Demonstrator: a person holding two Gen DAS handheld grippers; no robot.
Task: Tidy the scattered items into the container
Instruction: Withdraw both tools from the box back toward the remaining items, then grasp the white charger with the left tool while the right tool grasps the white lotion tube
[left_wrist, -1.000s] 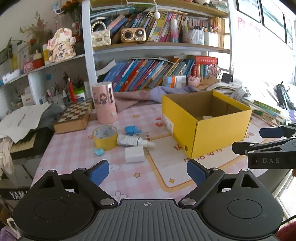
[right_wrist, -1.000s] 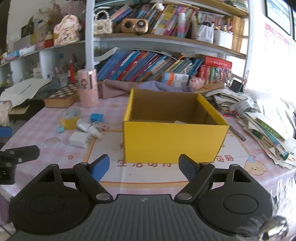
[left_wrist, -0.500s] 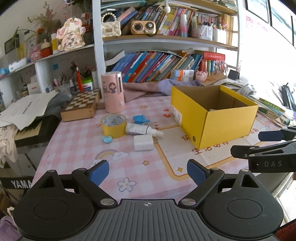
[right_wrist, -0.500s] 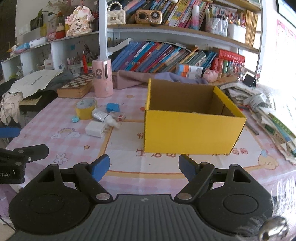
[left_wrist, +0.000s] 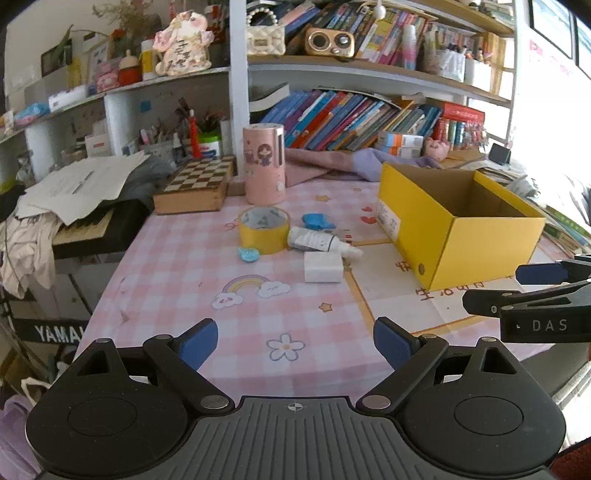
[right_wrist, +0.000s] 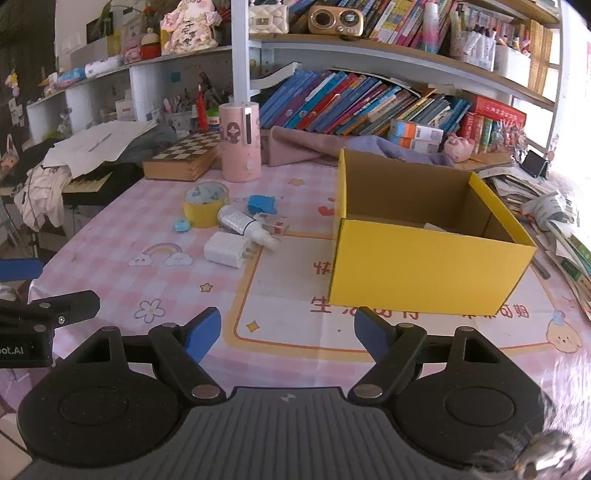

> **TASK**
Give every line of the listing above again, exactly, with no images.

> **TASK OUTPUT**
Demonstrator: a person holding two Gen DAS handheld grippers; no robot.
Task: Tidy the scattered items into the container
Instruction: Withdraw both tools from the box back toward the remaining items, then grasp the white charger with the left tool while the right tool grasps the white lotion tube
[left_wrist, -1.000s] 
[right_wrist, -1.000s] 
[left_wrist, -0.500s] 
[right_wrist, -0.500s] 
[left_wrist, +0.000s] 
[right_wrist, +0.000s] 

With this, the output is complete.